Сквозь игольное ушко турникета подземки умудрился пройти даже пассажир, вырядившийся вер блюдом.
Попался на глаза и парень в безупречно продуманном костюме Безумного Эдди, рекламщика, а может, это и вправду был сам Безумный Эдди, ехавший домой с работы: в этом городе ни в чем нельзя быть до конца уверенным.

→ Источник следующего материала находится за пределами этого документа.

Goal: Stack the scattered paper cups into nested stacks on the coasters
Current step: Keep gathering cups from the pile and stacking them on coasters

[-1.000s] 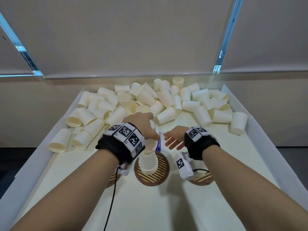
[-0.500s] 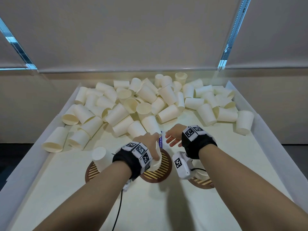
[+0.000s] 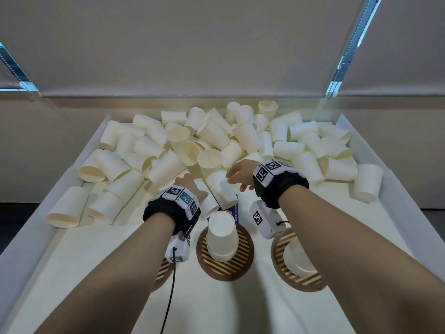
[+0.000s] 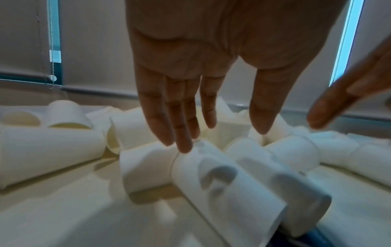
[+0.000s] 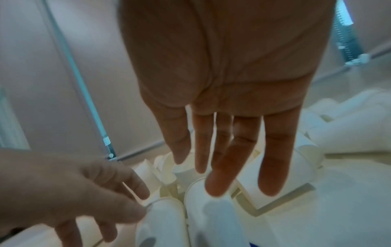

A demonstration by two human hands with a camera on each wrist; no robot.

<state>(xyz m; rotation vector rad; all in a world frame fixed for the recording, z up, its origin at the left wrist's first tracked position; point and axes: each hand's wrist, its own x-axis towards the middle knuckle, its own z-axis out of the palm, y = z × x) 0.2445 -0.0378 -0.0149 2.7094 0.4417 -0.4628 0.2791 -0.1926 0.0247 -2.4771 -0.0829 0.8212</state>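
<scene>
- Left hand (image 3: pixel 186 186): fingers straight & spread, holding nothing; tips at the base end of a cup (image 3: pixel 207 201) lying on its side, contact unclear.
- Right hand (image 3: pixel 240 173): fingers straight, apart, just over a 2nd lying cup (image 3: pixel 222 189) beside the 1st.
- Both cups at near edge of the cup pile (image 3: pixel 216 141) on the desk (image 3: pixel 216 309).
- Nested stack (image 3: pixel 220 237) upside down on the middle coaster (image 3: pixel 245 256), nearer the person than both hands.

Cups (image 3: pixel 249 138): matt cream paper, smooth, rolled rims. Coasters (image 3: pixel 243 266): dark wood, light slats, slight sheen. Bench (image 3: pixel 216 304): matt cream sheet. Wrist bands (image 3: pixel 281 186): black cloth, white plastic tag blocks.
</scene>
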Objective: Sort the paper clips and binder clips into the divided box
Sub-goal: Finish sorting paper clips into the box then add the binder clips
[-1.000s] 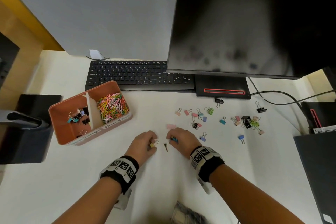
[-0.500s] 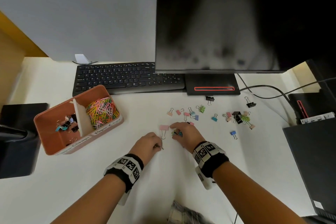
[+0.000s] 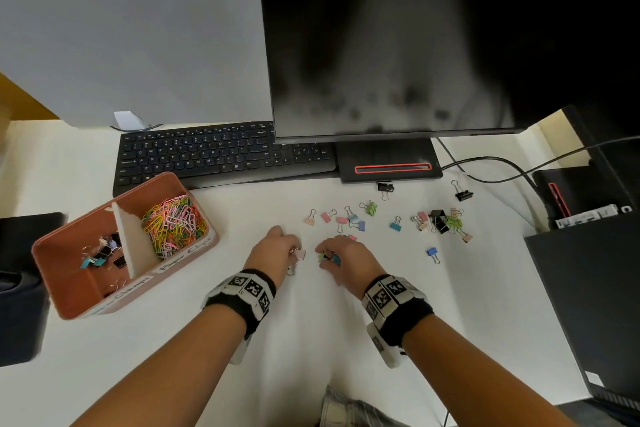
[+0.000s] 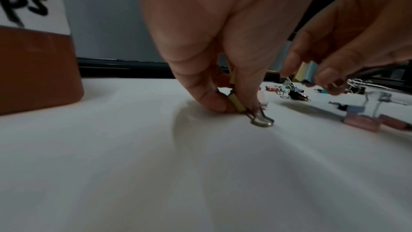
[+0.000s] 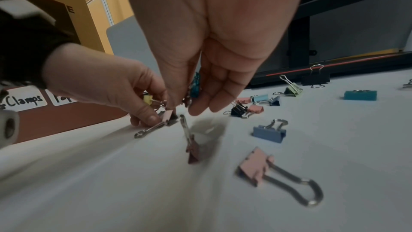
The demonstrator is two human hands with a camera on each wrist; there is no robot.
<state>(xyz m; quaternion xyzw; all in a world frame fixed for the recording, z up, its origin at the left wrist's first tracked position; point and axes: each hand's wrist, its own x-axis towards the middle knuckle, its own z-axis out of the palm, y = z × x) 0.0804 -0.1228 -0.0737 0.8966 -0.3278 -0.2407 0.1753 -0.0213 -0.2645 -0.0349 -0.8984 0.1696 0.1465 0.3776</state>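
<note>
Pink binder clip (image 5: 166, 116) pinched on the desk by left hand (image 3: 277, 251); right hand (image 3: 346, 258) grips teal clips (image 5: 195, 84).

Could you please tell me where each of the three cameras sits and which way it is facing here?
Head: above the desk, looking down at box, loose binder clips and both forearms.
Left wrist: low over the desk, looking along the left hand, which pinches a yellow clip.
Right wrist: low, looking along the right hand, which holds a teal clip.
Shared: each wrist view shows the other hand too.
</note>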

Ленни вышел на Четырнадцатой улице, а оттуда, смотрясь в своем наряде почти монолитом из фильма Кубрика, с цилиндром на голове, повернул в обратную сторону, к “Вестбету”. Можно назвать это обманным маневром. Выбор окольных путей имел такую же важность, как и борода: сегодня целый остров стал для Ленни частью камуфляжного прикрытия. Придурки, которые сели ему на хвост, плохо знали Манхэттен, что с самого начала давало ему огромное преимущество, а уж в Хэллоуин их географический кретинизм и подавно должен сыграть ему на руку. Пожалуй, Гринич-Виллидж в его теперешнем виде показался бы этим придуркам чистым хэллоуинским маскарадом не только сегодня, но и в любой другой вечер: ведь сами-то они обитали в каком-то воображаемом неизменном мире времен Эйзенхауэра. С тех пор их мозги просто разучились работать, и все, что появилось на свете потом: астронавты, хиппи, металлоискатели, мини-юбки, “Конкорды” и крюгерранды, – все это было просто непостижимой для них модернистской отравой. Ленни велели не покидать пределов Куинса до завтрашнего дня, потому что завтра Главный Придурок, он же Джерри Гилрой, желал “переговорить” с ним: этим эвфемизмом пользовались ирландские мафиози Куинса, когда угрожали расправой. Ленни не мог бы найти лучшего предлога удариться в бега и уйти в подполье, на манер Хоффмана и Лири – визионеров, которым больше не по душе были закатные годы уходящего десятилетия.